Difference between revisions of "Quickstart Guide"

Latest revision as of 12:46, 2 July 2020

This is a quick start guide to help you start to work on the HPC-clusters CARL and EDDY.

If you have questions that arent answered in this guide, please contact the Scientific Computing

HPC Cluster Overview

The HPC cluster, located at the Carl von Ossietzsky Universität Oldenburg, consists of two clusters named CARL and EDDY. They are connected via FDR Infiniband for parallel computations and parallel I/O. CARL uses a 8:1 blocking network topology and EDDY uses a fully non-blocking network topology. Further, they are connected via an ethernet network for management and IPMI. They also share an GPFS parallel file system with about 900TB net capacity and 17/12 GB/s paralell read/write performance. Additional storage is provided by the central NAS-system of the IT-services.

Both clusters are based on the Lenovo NeXtScale system.

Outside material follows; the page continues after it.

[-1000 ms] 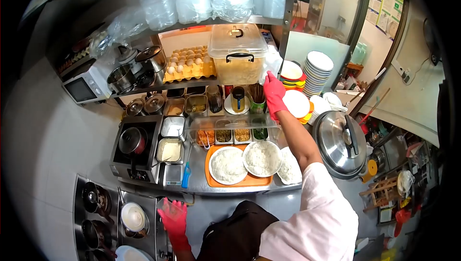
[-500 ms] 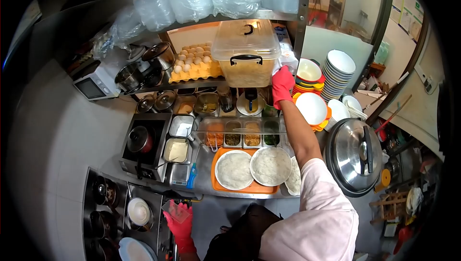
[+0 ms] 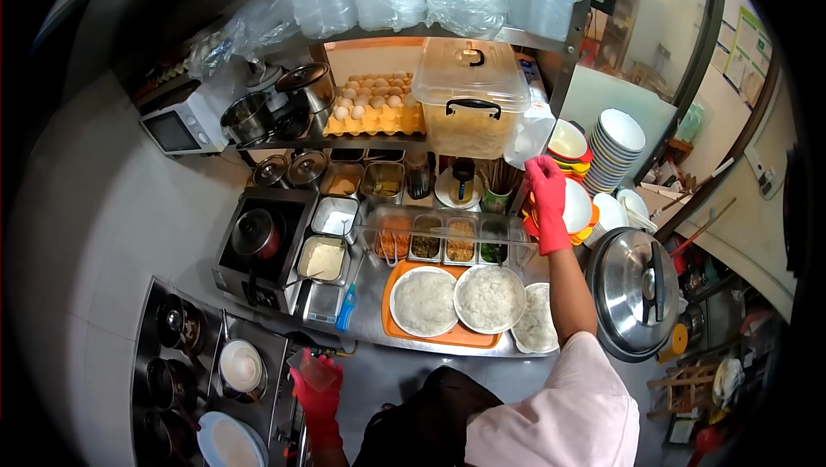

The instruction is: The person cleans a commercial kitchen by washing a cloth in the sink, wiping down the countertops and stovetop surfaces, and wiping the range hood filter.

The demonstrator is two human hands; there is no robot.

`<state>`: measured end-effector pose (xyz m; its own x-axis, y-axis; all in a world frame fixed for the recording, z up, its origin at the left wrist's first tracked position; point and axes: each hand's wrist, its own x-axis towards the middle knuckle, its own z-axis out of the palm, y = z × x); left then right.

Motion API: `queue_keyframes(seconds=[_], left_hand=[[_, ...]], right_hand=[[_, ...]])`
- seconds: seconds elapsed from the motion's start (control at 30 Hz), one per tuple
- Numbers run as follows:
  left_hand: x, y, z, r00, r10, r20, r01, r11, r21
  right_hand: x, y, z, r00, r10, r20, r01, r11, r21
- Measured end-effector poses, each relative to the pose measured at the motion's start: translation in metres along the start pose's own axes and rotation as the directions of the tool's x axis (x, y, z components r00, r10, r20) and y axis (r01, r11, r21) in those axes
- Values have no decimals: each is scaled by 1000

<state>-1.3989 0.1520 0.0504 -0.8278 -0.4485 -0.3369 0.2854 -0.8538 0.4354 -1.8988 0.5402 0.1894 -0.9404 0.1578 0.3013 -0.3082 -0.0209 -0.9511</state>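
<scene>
My left hand (image 3: 317, 385), in a pink rubber glove, is closed around a small clear plastic container (image 3: 318, 371) low over the aisle, beside the stove. My right hand (image 3: 549, 200), gloved the same, is raised in front of the shelf with its fingers pinched together. Whatever lies between those fingers is too small to make out. Just left of its fingertips, a whitish plastic packet (image 3: 529, 136) hangs at the shelf edge beside a large clear lidded box (image 3: 473, 114). Stacked bowls (image 3: 578, 209) stand behind the right hand.
An orange tray (image 3: 443, 340) bears two plates of white food (image 3: 423, 302); another such dish (image 3: 538, 321) is alongside. Behind are metal tubs of toppings (image 3: 460, 242). A big lidded pot (image 3: 635, 295) stands right, an egg tray (image 3: 374, 123) on the shelf, pans (image 3: 181, 329) at left.
My right hand has drawn back from the packet on the shelf, down and to the right. My left hand keeps the clear container in about the same place. The camera view has shifted slightly.
</scene>
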Motion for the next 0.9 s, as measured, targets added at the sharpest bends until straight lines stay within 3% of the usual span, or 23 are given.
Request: queue_keyframes(seconds=[0.03, 0.13, 0.17, 0.27, 0.37, 0.5, 0.63, 0.77, 0.9], left_hand=[[2, 1, 1, 999, -21, 27, 21, 1000, -7], [7, 1, -15, 996, -84, 13, 85, 996, -39], [12, 1, -16, 995, -98, 14, 99, 995, -19], [26, 1, -22, 992, -109, 59, 107, 994, 34], [21, 5, -15, 994, -82, 66, 77, 994, 81], [2, 5, -26, 998, -37, -40, 38, 999, 27], [-20, 3, -26, 992, 2, -124, -8, 999, -51], [-35, 0, -31, 974, 18, -227, -31, 998, -54], [-34, 1, -25, 980, 33, -196, -39, 999, -30]], right_hand=[[-5, -6, -3, 1000, -9, 27, 8, 999, 42], [-6, -23, 2, 1000, 11, -22, -14, 991, -134], [3, -13, 8, 1000, 0, -2, 0, 995, -104], [21, -1, 36, 999, -26, -28, 11, 905, -426], [64, 48, 48, 868, -464, -178, 113, 533, -838], [89, 42, 59, 913, -273, -302, -115, 538, -835], [103, 57, 68, 880, -309, -360, -144, 549, -824], [101, 61, 70, 878, -314, -361, -96, 624, -776], [95, 74, 57, 835, -390, -388, 20, 726, -687]])
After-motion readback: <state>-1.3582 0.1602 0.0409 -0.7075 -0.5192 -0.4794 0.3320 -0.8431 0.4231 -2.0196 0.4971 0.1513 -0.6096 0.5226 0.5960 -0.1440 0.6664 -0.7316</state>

CARL (271 TFlop/s theoretical peak performance):

327 compute nodes (9 of these with a GPU)
7.640 CPU cores
77 TB of RAM
360TB local storage

EDDY (201 TFlop/s theoretical peak performance):

244 compute nodes (3 of these with a GPU)
5.856 CPU cores
21 TB of RAM

For more detailed informations about the cluster, you can visit our Overview.

Account creation

If you want to use the HPC cluster, you need to have a university account (e.g. abcd1234) and the account needs to be part of a cluster group. Cluster groups are basically the work groups which are using the cluster. (You can find a list and other informations about that here: Unix groups) Until now we were using a form on the home page of the scientific computing were you could request an HPC account. This process is now automated and you are able to join a group on your own. To do so, follow these simple steps:

visit servicedesk.uni-oldenburg.de
click on "SelfServiceDesk verwenden" ("Use SelfServiceDesk")
after a succesfull login, you will see many buttons for different services. To create an HPC account, click on "HPC Account beantragen und bearbeiten" ("Edit or request a HPC account")
on the bottom, you can choose the cluster group you want to join
choose one and submit your choice by clicking on "Übernehmen" ("Submit")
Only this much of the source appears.